託宣が下りました。

 カイ様は唇を噛んでいるようです。
 彼の優しさが身に沁みます。そうです、私のまわりにいる人々は誰も彼もが優しい。私が命を賭けることをよしとしない。

 だから。だからこそ。
 ……今は、譲れない。

「あ、服は脱いでください~。全裸でなくては、神は降りてこないそうです~」

 ってヨーハン様! 呑気に言ってますがそれって重大事項ですよ!

 ただ、幸い呑み込むことはできました。魔物に憑かれていたとき、禊ぎの間に入る前に服を脱いだのは自分の意思でした。そもそも禊ぎの間を使うときはそうするものだと、修道院で教えられておりますから。

「あ、あんまりこちらを見ないでくださいねっ」

 わたくしはヨーハン様とカイ様に何度も言って、二人に背を向けました。

「あはは。こんなこと知られたらヴァイス様にいよいよ殺されちゃいますねえ僕ら」

 ヨーハン様がとぼけ、なぜかカイ様が真っ赤になって「僕は絶対見ませんから!」と後ろを向いてくれました。

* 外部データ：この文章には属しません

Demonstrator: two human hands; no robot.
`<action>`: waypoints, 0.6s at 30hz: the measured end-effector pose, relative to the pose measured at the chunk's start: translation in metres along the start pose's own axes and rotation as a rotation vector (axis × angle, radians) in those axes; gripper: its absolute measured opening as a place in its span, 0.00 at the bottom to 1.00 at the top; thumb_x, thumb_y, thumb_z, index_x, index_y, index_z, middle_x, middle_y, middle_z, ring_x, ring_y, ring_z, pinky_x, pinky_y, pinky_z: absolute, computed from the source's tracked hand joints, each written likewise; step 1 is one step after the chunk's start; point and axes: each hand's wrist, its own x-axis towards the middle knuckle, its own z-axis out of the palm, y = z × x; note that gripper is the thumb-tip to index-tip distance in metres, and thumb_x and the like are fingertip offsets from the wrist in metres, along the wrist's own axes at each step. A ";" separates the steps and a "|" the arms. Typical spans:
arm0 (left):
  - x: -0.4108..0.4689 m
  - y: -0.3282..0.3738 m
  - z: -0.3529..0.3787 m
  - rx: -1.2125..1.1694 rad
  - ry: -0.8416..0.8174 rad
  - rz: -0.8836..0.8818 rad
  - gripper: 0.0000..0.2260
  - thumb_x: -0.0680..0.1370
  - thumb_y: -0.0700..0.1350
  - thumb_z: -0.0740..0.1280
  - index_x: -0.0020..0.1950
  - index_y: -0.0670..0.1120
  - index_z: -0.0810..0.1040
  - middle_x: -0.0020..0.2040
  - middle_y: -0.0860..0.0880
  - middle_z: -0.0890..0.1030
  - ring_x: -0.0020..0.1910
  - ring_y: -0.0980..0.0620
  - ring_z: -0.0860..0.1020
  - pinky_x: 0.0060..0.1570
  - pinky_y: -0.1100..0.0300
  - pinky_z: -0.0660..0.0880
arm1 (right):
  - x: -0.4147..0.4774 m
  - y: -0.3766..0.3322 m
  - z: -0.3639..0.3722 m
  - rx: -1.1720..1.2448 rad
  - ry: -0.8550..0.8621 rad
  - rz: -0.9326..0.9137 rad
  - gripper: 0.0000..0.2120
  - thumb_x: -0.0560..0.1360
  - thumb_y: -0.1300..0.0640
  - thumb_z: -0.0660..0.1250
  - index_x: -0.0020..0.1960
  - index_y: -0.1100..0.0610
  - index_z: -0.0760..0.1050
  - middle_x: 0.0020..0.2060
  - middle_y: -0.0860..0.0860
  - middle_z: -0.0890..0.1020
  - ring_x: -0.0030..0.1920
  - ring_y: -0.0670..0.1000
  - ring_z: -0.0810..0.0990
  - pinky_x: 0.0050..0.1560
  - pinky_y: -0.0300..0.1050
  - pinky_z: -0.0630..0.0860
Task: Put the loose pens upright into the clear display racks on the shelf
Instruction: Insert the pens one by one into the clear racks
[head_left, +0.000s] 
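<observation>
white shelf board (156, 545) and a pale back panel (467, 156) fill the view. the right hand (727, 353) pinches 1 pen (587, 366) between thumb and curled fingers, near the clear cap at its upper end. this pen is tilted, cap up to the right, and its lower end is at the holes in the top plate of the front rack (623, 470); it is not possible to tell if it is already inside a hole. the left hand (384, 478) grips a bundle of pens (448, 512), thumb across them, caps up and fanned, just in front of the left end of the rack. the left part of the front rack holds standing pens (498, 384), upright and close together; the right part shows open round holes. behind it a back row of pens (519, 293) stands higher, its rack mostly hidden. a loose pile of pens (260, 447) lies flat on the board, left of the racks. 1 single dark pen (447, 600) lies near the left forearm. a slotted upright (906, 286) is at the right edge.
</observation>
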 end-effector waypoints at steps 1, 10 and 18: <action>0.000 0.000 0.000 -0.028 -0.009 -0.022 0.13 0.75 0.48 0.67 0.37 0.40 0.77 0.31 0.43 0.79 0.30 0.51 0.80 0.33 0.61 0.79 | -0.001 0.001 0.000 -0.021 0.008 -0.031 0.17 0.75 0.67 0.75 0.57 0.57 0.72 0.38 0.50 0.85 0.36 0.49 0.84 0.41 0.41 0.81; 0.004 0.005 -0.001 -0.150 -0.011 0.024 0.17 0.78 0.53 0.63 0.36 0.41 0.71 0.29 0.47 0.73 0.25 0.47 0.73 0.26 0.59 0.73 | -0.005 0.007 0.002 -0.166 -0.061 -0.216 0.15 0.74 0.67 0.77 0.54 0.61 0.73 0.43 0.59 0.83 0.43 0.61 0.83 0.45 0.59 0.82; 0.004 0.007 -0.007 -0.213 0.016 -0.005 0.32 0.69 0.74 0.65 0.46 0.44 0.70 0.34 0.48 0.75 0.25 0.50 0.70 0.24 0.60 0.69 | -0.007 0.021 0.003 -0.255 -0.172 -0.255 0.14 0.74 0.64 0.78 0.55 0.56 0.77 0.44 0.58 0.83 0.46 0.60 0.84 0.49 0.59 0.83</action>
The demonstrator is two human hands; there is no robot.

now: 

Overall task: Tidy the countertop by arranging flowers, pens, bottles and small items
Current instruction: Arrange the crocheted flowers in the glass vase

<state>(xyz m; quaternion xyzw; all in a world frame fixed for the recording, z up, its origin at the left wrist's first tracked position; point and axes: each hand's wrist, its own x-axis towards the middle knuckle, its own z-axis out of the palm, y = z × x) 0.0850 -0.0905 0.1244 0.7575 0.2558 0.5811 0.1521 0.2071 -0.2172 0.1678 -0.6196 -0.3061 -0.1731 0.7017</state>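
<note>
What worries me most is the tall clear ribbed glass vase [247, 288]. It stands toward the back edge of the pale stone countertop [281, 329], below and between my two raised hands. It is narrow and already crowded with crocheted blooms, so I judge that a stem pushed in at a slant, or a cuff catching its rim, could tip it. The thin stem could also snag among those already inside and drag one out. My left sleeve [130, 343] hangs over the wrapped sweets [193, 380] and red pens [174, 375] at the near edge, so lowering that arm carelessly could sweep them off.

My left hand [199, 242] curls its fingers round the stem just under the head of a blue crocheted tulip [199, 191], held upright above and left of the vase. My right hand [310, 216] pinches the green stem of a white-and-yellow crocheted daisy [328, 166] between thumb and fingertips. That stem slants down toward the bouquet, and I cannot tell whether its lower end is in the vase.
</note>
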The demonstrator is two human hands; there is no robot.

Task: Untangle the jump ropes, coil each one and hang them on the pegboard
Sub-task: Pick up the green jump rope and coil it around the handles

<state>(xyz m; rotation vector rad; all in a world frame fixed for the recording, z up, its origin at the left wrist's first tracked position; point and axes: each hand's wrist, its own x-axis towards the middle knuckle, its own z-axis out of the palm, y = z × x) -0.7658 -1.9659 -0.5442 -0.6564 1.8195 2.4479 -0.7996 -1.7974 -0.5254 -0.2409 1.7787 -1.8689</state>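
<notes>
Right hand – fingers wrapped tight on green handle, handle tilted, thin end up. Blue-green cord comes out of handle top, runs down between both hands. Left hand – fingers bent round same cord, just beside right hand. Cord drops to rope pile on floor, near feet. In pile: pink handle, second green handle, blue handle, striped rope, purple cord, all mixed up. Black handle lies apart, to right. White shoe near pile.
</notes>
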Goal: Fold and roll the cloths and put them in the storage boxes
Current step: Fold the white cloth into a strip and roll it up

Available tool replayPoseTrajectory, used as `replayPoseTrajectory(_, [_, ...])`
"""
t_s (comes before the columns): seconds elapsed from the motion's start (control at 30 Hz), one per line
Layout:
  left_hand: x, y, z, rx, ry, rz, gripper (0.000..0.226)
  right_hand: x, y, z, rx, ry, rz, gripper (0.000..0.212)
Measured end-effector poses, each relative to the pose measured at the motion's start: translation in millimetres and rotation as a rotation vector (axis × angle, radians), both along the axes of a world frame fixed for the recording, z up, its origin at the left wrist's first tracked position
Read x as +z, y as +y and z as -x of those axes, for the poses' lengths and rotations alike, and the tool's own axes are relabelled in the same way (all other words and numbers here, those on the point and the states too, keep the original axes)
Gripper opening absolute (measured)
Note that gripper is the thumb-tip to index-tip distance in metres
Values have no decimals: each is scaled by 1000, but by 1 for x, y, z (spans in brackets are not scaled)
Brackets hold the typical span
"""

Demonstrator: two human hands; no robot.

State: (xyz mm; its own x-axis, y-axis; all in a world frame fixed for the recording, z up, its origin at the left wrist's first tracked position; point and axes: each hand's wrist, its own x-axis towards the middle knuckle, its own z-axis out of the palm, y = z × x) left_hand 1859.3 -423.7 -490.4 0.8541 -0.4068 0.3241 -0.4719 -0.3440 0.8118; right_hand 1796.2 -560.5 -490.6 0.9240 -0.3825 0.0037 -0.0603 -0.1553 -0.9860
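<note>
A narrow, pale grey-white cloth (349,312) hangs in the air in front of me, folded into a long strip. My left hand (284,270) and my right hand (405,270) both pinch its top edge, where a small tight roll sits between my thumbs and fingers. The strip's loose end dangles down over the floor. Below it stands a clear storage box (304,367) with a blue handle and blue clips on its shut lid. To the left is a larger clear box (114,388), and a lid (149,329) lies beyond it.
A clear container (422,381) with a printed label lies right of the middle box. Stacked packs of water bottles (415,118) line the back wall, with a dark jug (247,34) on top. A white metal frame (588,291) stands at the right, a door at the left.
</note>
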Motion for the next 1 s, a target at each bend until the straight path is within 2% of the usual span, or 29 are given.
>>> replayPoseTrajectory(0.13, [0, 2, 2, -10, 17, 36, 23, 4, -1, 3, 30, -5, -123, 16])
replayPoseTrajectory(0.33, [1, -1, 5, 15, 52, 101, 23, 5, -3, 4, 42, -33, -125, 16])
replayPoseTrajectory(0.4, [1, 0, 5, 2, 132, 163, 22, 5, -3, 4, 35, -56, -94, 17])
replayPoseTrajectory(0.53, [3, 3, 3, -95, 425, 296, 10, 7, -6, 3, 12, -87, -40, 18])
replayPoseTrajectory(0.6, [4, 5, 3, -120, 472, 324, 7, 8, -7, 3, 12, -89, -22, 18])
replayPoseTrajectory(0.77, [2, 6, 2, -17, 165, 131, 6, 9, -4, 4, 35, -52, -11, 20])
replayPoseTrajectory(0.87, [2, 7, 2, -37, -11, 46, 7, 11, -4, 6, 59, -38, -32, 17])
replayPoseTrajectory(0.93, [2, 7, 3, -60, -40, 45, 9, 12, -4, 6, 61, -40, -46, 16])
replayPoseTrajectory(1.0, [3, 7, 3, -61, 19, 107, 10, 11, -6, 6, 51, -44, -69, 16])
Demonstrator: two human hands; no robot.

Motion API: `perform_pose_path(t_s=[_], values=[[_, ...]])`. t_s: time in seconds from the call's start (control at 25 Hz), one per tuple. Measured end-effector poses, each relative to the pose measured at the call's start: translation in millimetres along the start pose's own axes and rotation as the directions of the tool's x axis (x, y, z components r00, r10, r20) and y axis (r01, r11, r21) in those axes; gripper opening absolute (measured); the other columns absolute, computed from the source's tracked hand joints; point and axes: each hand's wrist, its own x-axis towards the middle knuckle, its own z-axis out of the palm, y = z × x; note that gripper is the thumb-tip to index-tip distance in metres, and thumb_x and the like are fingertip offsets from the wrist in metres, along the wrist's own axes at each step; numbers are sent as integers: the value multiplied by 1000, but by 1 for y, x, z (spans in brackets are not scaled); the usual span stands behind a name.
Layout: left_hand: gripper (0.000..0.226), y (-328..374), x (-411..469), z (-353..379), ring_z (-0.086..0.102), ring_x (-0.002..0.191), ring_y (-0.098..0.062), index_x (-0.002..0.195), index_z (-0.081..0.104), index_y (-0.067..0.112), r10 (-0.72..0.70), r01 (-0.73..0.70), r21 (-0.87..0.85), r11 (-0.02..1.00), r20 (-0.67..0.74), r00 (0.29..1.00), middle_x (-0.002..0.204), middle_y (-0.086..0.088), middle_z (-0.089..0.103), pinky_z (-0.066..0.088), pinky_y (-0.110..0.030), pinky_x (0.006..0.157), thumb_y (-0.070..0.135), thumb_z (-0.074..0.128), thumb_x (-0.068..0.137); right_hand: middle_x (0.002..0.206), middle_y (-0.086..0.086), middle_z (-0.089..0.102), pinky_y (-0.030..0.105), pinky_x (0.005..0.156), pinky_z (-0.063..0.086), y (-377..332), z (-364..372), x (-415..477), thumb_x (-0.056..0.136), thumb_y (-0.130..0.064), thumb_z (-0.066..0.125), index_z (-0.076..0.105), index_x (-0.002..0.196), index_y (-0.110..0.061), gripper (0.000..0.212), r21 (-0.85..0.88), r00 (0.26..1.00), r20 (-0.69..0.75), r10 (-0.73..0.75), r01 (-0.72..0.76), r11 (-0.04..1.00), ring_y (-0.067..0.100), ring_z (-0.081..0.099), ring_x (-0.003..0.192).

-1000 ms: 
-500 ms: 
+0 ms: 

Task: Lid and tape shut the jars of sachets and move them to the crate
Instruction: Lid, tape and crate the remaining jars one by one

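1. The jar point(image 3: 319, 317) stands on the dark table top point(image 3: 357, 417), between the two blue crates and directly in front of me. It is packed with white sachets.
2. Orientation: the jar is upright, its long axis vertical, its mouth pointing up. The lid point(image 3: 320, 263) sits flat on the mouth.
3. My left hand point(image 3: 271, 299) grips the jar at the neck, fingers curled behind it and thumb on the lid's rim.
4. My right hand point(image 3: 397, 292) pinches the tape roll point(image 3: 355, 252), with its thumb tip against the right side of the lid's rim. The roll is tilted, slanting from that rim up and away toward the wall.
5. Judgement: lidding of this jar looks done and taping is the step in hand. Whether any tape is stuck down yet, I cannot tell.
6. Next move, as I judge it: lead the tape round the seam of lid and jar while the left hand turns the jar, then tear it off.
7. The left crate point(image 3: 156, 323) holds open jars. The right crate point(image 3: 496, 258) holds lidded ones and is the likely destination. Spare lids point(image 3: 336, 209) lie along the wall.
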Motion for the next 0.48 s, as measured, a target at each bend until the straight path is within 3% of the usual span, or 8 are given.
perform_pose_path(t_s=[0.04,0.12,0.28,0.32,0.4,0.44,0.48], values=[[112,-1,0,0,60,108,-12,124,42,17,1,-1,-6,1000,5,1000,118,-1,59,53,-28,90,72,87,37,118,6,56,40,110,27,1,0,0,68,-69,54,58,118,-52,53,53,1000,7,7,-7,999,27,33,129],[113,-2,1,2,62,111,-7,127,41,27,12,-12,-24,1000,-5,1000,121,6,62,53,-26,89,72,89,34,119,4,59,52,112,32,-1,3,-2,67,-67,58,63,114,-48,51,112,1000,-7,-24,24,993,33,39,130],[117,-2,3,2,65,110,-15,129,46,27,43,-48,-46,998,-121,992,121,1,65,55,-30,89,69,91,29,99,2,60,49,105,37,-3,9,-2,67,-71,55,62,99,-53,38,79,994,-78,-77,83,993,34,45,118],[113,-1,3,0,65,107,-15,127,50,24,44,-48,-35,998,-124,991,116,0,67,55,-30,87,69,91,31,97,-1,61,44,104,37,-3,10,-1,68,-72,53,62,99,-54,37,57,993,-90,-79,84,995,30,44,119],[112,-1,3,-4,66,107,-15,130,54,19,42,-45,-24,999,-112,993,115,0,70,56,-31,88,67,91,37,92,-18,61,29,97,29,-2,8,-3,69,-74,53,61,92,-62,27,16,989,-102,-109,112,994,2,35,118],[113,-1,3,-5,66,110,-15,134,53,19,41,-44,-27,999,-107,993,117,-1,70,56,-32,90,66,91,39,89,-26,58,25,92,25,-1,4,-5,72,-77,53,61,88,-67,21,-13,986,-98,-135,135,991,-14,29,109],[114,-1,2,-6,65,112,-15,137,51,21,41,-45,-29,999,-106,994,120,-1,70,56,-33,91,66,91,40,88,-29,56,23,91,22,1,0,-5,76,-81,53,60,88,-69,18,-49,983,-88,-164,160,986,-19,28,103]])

 わたくしは手早く旅装を脱ぎました。着慣れない服だけに脱ぐのにも手間取ってしまいましたが、ひとつひとつを進めるにつれ、心が澄んでいくようでした。

 最後の一枚を脱ぐのにはさすがに勇気が要りました。
 これで「下着は別にいいんですよ?」などと言われたらわたくしは憤死しそうですが、修道院の禊ぎの間では全裸が通常ですから、ここも同じはずです。そう信じます。

 そうして――わたくしは湖の縁に腰かけ、ゆっくり足を差し入れました。